Every record needs to be repeated exactly; its pictures do not.

------------------------------------------------

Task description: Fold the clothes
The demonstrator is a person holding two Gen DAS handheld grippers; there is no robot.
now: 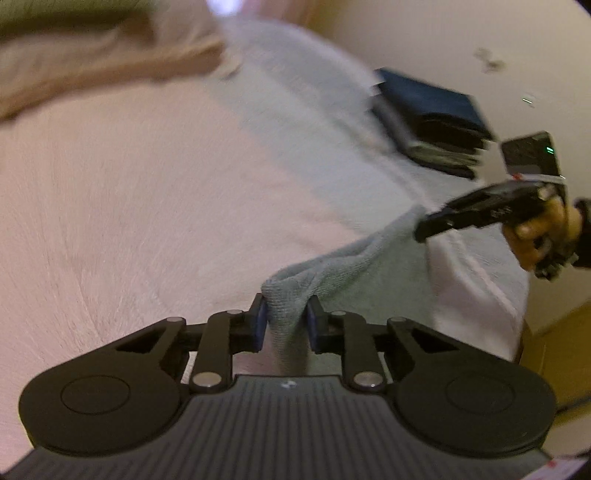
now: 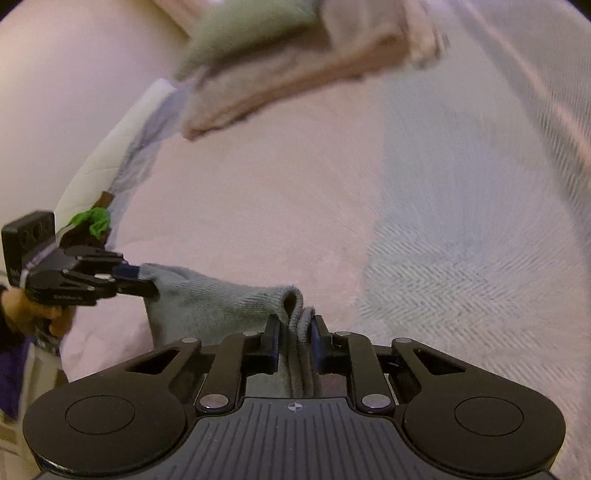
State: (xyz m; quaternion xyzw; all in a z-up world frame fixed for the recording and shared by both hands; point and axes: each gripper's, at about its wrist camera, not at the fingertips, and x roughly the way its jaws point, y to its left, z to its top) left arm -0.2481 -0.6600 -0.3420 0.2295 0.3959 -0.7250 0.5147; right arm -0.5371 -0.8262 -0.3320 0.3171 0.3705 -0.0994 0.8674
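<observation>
A small grey terry cloth (image 1: pixel 351 266) hangs stretched between my two grippers above the pale pink bed cover (image 1: pixel 129 192). My left gripper (image 1: pixel 286 317) is shut on one bunched corner of it. My right gripper (image 2: pixel 293 332) is shut on the opposite corner, where the cloth (image 2: pixel 221 299) folds over between the pads. In the left wrist view the right gripper (image 1: pixel 421 232) shows side-on, held by a hand (image 1: pixel 535 236). In the right wrist view the left gripper (image 2: pixel 151 290) bites the far edge of the cloth.
A stack of folded dark clothes (image 1: pixel 432 125) sits near the bed's far edge. A beige and green heap of clothes (image 2: pixel 280 59) lies further up the bed. A herringbone-weave sheet (image 2: pixel 461 258) covers the right side. Beyond the mattress edge is tan floor (image 1: pixel 480 33).
</observation>
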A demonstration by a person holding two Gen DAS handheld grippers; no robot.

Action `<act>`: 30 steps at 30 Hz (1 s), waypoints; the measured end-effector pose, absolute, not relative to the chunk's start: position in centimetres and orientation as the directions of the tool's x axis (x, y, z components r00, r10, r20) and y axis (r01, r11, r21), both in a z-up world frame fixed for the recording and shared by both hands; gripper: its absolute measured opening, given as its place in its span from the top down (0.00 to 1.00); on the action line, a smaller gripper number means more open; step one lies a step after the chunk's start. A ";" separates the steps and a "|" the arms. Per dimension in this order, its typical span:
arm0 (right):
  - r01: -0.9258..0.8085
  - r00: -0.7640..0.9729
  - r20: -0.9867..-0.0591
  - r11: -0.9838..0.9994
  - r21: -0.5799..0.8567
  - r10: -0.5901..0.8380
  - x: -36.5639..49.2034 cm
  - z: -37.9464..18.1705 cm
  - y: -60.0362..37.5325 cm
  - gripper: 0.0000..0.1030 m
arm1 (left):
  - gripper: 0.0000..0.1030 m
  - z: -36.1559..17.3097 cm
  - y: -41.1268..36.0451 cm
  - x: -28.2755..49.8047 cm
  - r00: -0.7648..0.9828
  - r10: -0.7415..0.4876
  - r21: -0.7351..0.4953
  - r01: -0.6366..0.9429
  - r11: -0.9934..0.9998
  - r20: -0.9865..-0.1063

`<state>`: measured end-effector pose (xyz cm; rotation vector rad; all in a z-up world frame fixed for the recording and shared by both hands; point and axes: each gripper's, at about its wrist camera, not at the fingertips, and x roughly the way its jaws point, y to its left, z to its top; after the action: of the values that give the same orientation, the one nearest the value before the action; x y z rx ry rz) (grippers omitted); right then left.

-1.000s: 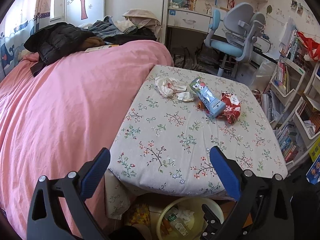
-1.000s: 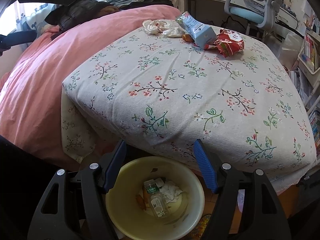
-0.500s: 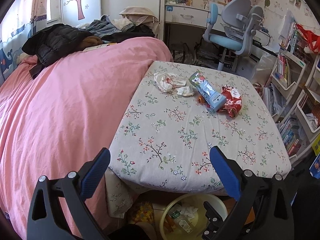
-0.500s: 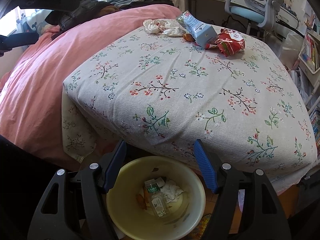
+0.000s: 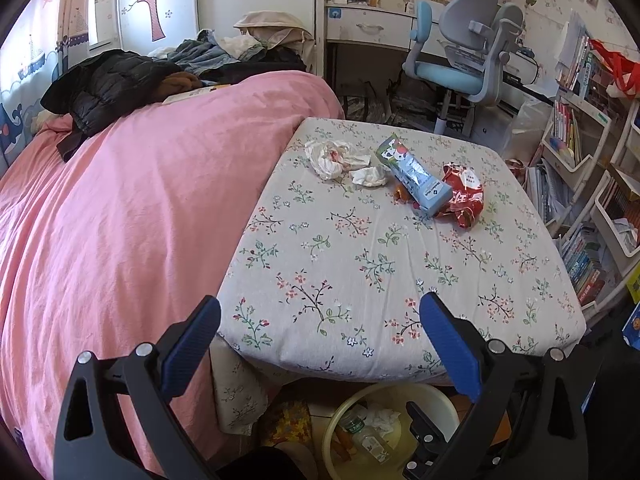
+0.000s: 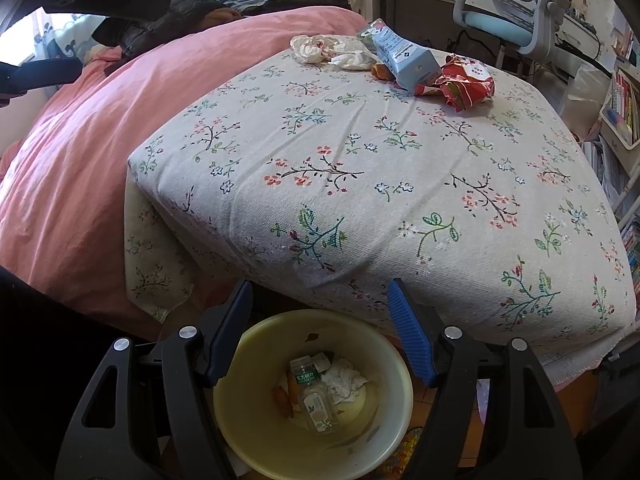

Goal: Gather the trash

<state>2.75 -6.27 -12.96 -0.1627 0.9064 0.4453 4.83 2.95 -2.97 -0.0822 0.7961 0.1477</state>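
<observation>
Trash lies at the far side of a floral-covered table (image 5: 360,264): a crumpled white tissue (image 5: 330,154), a smaller tissue (image 5: 369,176), a blue milk carton (image 5: 416,178) on its side, a red snack wrapper (image 5: 462,194) and an orange scrap (image 5: 400,194). The same pile shows in the right wrist view, with the carton (image 6: 404,58) and wrapper (image 6: 460,82). My left gripper (image 5: 320,320) is open and empty above the table's near edge. My right gripper (image 6: 320,304) is open and empty just above a yellow bin (image 6: 256,440) holding a plastic bottle (image 6: 314,394), tissue and orange scraps.
A pink-covered bed (image 5: 120,220) with a black jacket (image 5: 108,88) adjoins the table's left side. A blue desk chair (image 5: 460,68) and desk stand behind. Bookshelves (image 5: 592,200) line the right. The bin (image 5: 444,396) sits on the floor under the table's near edge.
The left gripper has risen and tilted slightly, so the table and trash sit lower in its view. The right gripper has stayed almost still above the bin. Both stay open.
</observation>
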 end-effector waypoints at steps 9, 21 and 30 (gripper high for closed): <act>-0.439 0.536 -0.787 0.897 0.050 0.306 2.7 -12.9 -6.3 0.35 | 0.08 -3.3 2.7 5.0 0.677 0.113 0.007 -0.157 0.988 -0.727; -0.433 0.558 -0.762 0.899 0.070 0.328 2.5 -11.7 -7.2 0.35 | 0.08 -3.7 3.4 5.2 0.666 0.144 0.012 -0.199 0.980 -0.732; -0.403 0.596 -0.712 0.905 0.135 0.371 4.3 -7.8 -8.8 0.35 | 0.08 -3.8 5.4 6.4 0.650 0.151 -0.039 -0.268 0.963 -0.745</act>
<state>4.30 -8.81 -7.77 -0.0415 0.8171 0.4498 6.36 5.42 -3.77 -0.1507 0.8300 0.2386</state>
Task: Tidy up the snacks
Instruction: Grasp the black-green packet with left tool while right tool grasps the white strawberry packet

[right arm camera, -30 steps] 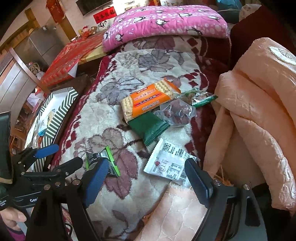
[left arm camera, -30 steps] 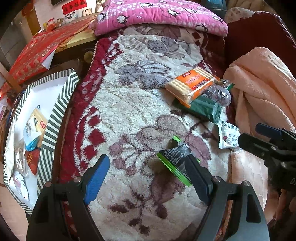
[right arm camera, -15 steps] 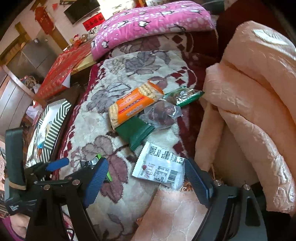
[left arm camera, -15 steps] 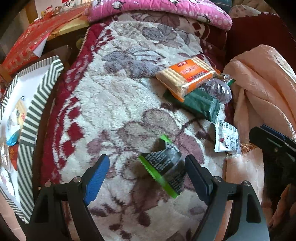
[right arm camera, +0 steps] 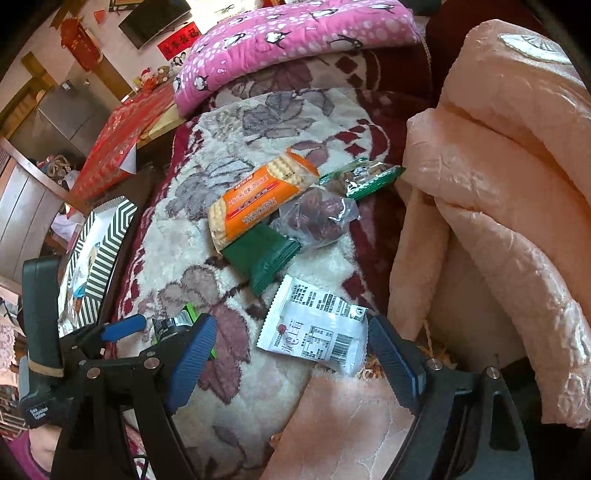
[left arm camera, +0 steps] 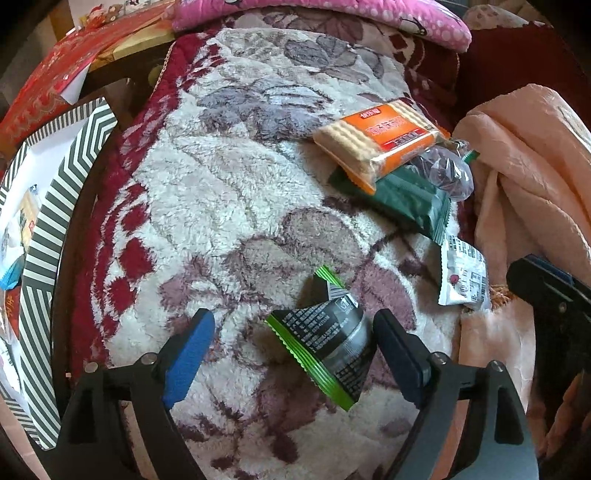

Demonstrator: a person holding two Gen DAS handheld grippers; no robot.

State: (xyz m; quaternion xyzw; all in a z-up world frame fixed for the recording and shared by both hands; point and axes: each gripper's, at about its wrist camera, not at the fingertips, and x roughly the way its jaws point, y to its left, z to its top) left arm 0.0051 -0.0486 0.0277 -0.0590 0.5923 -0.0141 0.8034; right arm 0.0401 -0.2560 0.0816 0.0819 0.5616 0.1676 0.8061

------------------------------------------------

RESPONSE TO THIS TASK:
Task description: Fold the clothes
The demonstrator is a person holding two Gen DAS handheld grippers; there is no robot.
now: 
now: 
State: (xyz m; quaternion xyzw; all in a z-up world frame fixed for the recording and shared by both hands; point and axes: each gripper's, at about its wrist camera, not at the fingertips, and x roughly the way its jaws point, y to its left, z to its top) left arm -0.2481 -0.6600 -0.3420 0.2295 0.3959 -0.7250 0.5147; right arm -0.5371 -0.8262 -0.3320 0.3171 0.3705 -0.0994 0.8674
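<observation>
A small grey terry cloth (image 1: pixel 351 266) hangs stretched between my two grippers above the pale pink bed cover (image 1: pixel 129 192). My left gripper (image 1: pixel 286 317) is shut on one bunched corner of it. My right gripper (image 2: pixel 293 332) is shut on the opposite corner, where the cloth (image 2: pixel 221 299) folds over between the pads. In the left wrist view the right gripper (image 1: pixel 421 232) shows side-on, held by a hand (image 1: pixel 535 236). In the right wrist view the left gripper (image 2: pixel 151 290) bites the far edge of the cloth.
A stack of folded dark clothes (image 1: pixel 432 125) sits near the bed's far edge. A beige and green heap of clothes (image 2: pixel 280 59) lies further up the bed. A herringbone-weave sheet (image 2: pixel 461 258) covers the right side. Beyond the mattress edge is tan floor (image 1: pixel 480 33).
</observation>
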A demonstration by a person holding two Gen DAS handheld grippers; no robot.

Action `<act>`: 30 steps at 30 Hz (1 s), waypoints; the measured end-effector pose, absolute, not relative to the chunk's start: position in centimetres and orientation as the directions of the tool's x axis (x, y, z components r00, r10, r20) and y axis (r01, r11, r21), both in a z-up world frame fixed for the recording and shared by both hands; gripper: its absolute measured opening, given as its place in its span from the top down (0.00 to 1.00); on the action line, a smaller gripper number means more open; step one lies a step after the chunk's start. A ";" separates the steps and a "|" the arms. Per dimension in this order, its typical span:
arm0 (right):
  - r01: -0.9258..0.8085
  - r00: -0.7640..0.9729
  - r20: -0.9867..-0.0591
  - r11: -0.9838..0.9994
  - r21: -0.5799..0.8567
  - r10: -0.5901..0.8380
  - x: -36.5639..49.2034 cm
  - z: -37.9464..18.1705 cm
  - y: -60.0362..37.5325 cm
  - gripper: 0.0000..0.1030 m
arm1 (left):
  - gripper: 0.0000..0.1030 m
  - z: -36.1559..17.3097 cm
  - y: -41.1268..36.0451 cm
  - x: -28.2755..49.8047 cm
  - r00: -0.7648..0.9828
  - r10: -0.7415..0.4876
  - r21: -0.7351..0.4953
  - r01: -0.6366..0.9429
  - r11: -0.9934..0.9998
  - r20: -0.9865..-0.1063

`<state>`: measured end-effector pose (xyz cm; rotation vector rad; all in a z-up world frame fixed for the recording and shared by both hands; point and axes: each gripper's, at about its wrist camera, not at the fingertips, and x roughly the way its jaws point, y to its left, z to its top; after the action: of the values that give the same orientation, the one nearest the value before the action; x y z rx ry rz) (grippers omitted); right then left.

-1.000s: 
-1.000s: 
-0.500s: 
-0.500s: 
+0.000s: 
+0.000s: 

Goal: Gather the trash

<state>2.75 -6.27 -12.96 -0.1627 0.9064 0.4453 4.83 2.95 -2.97 -0.0822 0.7961 0.1477</state>
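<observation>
Trash lies at the far side of a floral-covered table (image 5: 360,264): a crumpled white tissue (image 5: 330,154), a smaller tissue (image 5: 369,176), a blue milk carton (image 5: 416,178) on its side, a red snack wrapper (image 5: 462,194) and an orange scrap (image 5: 400,194). The same pile shows in the right wrist view, with the carton (image 6: 404,58) and wrapper (image 6: 460,82). My left gripper (image 5: 320,320) is open and empty above the table's near edge. My right gripper (image 6: 320,304) is open and empty just above a yellow bin (image 6: 256,440) holding a plastic bottle (image 6: 314,394), tissue and orange scraps.
A pink-covered bed (image 5: 120,220) with a black jacket (image 5: 108,88) adjoins the table's left side. A blue desk chair (image 5: 460,68) and desk stand behind. Bookshelves (image 5: 592,200) line the right. The bin (image 5: 444,396) sits on the floor under the table's near edge.
The left gripper has risen and tilted slightly, so the table and trash sit lower in its view. The right gripper has stayed almost still above the bin. Both stay open.
</observation>
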 end-effector waypoints at steps 9, 21 and 30 (gripper high for closed): <act>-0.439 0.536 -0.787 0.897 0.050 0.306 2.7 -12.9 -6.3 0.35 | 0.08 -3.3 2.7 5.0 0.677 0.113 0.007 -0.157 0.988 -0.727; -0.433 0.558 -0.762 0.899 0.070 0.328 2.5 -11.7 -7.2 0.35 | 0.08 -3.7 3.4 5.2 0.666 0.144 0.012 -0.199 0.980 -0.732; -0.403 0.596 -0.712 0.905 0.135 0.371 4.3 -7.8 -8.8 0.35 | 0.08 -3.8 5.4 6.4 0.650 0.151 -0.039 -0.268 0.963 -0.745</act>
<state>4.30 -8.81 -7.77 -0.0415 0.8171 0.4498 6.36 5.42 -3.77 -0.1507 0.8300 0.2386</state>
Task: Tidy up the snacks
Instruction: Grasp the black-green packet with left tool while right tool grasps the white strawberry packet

[right arm camera, -30 steps] 
[left arm camera, -30 steps] 
[right arm camera, -15 steps] 
[left arm camera, -15 steps] 
[right arm camera, +0 steps] 
[left arm camera, +0 steps] 

Demonstrator: a person holding two Gen DAS handheld grippers; no robot.

State: (xyz m; quaternion xyzw; all in a z-up world frame fixed for the recording and shared by both hands; point and axes: each gripper's, at about its wrist camera, not at the fingertips, and x roughly the way its jaws point, y to its left, z to its top) left arm 0.0051 -0.0486 0.0277 -0.0590 0.5923 -0.0141 0.8034; right arm 0.0401 -0.2560 0.0816 0.0819 0.5616 0.1676 0.8061

What is written here forms the complete answer.